Exactly as written, please repeat the data that follows, but not the pictures.

• COLLECTED DATA:
* * *

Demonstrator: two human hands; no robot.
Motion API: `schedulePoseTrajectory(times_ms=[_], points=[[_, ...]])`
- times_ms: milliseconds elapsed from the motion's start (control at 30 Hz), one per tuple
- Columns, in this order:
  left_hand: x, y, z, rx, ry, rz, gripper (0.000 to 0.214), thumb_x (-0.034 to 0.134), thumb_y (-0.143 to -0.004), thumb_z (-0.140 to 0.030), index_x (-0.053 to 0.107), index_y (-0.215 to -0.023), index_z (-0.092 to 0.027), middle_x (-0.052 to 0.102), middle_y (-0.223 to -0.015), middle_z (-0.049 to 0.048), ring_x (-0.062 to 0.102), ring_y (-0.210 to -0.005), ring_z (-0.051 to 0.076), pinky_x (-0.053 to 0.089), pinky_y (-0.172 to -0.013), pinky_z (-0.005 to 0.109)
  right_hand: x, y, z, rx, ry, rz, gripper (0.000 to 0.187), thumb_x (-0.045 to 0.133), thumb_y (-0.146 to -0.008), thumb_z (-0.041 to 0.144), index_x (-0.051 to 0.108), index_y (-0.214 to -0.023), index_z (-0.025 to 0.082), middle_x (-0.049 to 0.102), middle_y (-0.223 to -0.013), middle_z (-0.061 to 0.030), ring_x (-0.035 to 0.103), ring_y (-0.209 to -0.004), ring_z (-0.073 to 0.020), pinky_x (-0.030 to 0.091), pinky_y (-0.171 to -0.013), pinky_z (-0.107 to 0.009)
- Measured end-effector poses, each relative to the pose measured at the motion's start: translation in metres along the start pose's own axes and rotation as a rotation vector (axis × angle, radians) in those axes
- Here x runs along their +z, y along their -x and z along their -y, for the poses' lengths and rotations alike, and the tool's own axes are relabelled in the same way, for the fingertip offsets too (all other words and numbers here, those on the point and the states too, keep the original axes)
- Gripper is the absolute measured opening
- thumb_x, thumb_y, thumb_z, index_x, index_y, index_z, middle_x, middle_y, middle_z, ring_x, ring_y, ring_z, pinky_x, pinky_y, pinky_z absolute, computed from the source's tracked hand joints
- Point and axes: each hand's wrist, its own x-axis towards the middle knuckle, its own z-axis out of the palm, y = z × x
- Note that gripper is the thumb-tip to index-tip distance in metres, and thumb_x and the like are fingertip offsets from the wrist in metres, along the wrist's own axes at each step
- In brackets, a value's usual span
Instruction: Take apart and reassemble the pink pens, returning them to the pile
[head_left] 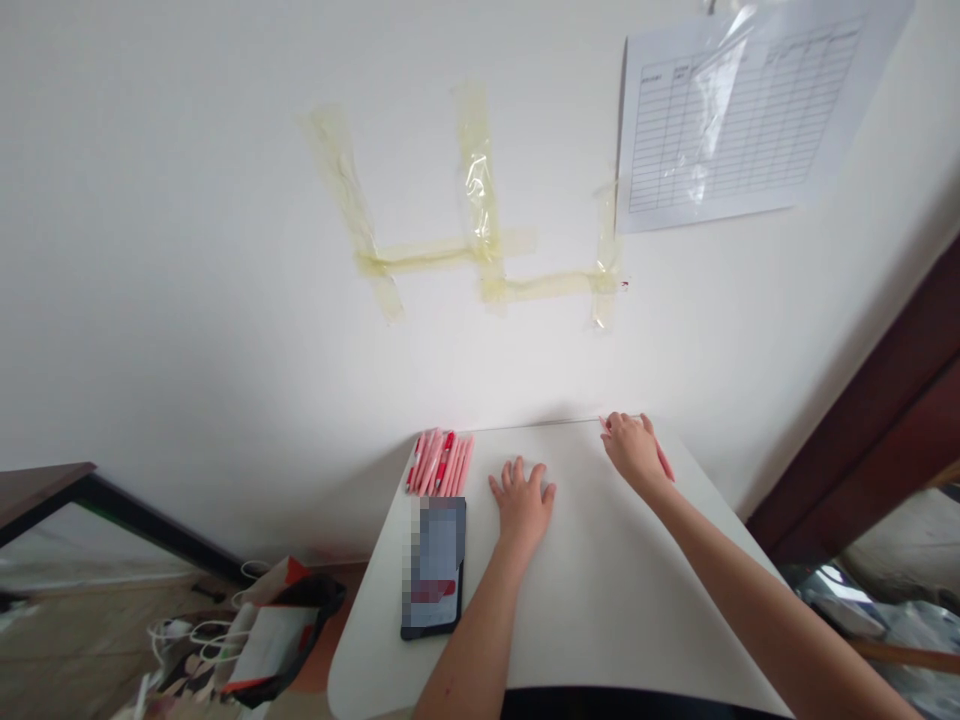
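Right hand (pixel 630 447): curled over pink pen (pixel 665 462) near far right corner of white table (pixel 600 580); could not tell whether gripped. Left hand (pixel 523 500): rested spread open, empty. Judged best to pinch mid-barrel, clear of wall (pixel 551 365).

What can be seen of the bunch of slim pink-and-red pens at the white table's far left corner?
The slim pink-and-red pens lie side by side on the white table, pointing roughly toward the wall. Most are pale pink; a few show bright red parts. They look like smooth plastic. Their near ends lie just beyond the dark-edged phone; whether they touch it is unclear. The bare left hand is to their right, not touching them.
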Motion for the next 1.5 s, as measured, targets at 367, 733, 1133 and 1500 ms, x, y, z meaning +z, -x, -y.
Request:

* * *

• RESPONSE AREA:
Demonstrator: two human hands; no robot.
Motion API: `schedulePoseTrajectory(times_ms=[_], points=[[_, ...]])`
- times_ms: milliseconds elapsed from the motion's start (control at 30 Hz), one per tuple
- Columns, in this order:
  left_hand: x, y, z, rx, ry, rz, gripper (0.000 to 0.214), thumb_x (-0.034 to 0.134), thumb_y (-0.143 to -0.004), thumb_z (-0.140 to 0.030), index_x (-0.053 to 0.107), index_y (-0.215 to -0.023), index_z (-0.092 to 0.027), middle_x (-0.052 to 0.102), middle_y (-0.223 to -0.015), middle_z (-0.049 to 0.048), ring_x (-0.062 to 0.102), ring_y (-0.210 to -0.005), ring_z (-0.051 to 0.076), pinky_x (-0.053 to 0.089), pinky_y (-0.172 to -0.013), pinky_z (-0.005 to 0.109)
  right_hand: x, y, z, rx, ry, rz, gripper (0.000 to 0.187), thumb_x (-0.045 to 0.133), thumb_y (-0.146 to -0.008), thumb_z (-0.041 to 0.144), index_x (-0.051 to 0.108), index_y (-0.214 to -0.023), index_z (-0.025 to 0.082), middle_x (-0.049 to 0.102), middle_y (-0.223 to -0.013), middle_z (-0.061 to 0.030), ring_x (-0.035 to 0.103), ring_y (-0.209 to -0.004), ring_z (-0.073 to 0.020), pinky_x (-0.030 to 0.091), pinky_y (-0.171 to -0.013), pinky_z (-0.107 to 0.009)
- Measured end-effector poses, each relative to the pose measured at the motion's start: translation in metres along the start pose's own axes and rotation as a rotation vector (axis × angle, radians) in those axes
- Here x runs along their +z, y along their -x and z along their -y, for the poses' lengths and rotations alike, and the tool's own axes are relabelled in the same way, for the fingertip offsets too (all other words and numbers here, those on the point and the states too, keep the original axes)
- Gripper is the absolute measured opening
- thumb_x, thumb_y, thumb_z, index_x, index_y, index_z, middle_x, middle_y, middle_z, ring_x, ring_y, ring_z, pinky_x, pinky_y, pinky_z absolute, computed from the source's tracked hand joints
- Point and axes: each hand's wrist, its own x-axis towards the middle knuckle, its own z-axis out of the palm, y = z × x
- Note that gripper is the thumb-tip to index-tip distance in metres, and thumb_x and the like are fingertip offsets from the wrist in metres, along the wrist's own axes at each step
- In brackets, a value's usual span
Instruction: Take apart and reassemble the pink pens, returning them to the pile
[head_left] 
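Right hand (pixel 630 447): curled over pink pen (pixel 665 462) near far right corner of white table (pixel 600 580); could not tell whether gripped. Left hand (pixel 523 500): rested spread open, empty. Judged best to pinch mid-barrel, clear of wall (pixel 551 365).

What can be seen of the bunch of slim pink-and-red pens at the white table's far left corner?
The slim pink-and-red pens lie side by side on the white table, pointing roughly toward the wall. Most are pale pink; a few show bright red parts. They look like smooth plastic. Their near ends lie just beyond the dark-edged phone; whether they touch it is unclear. The bare left hand is to their right, not touching them.
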Motion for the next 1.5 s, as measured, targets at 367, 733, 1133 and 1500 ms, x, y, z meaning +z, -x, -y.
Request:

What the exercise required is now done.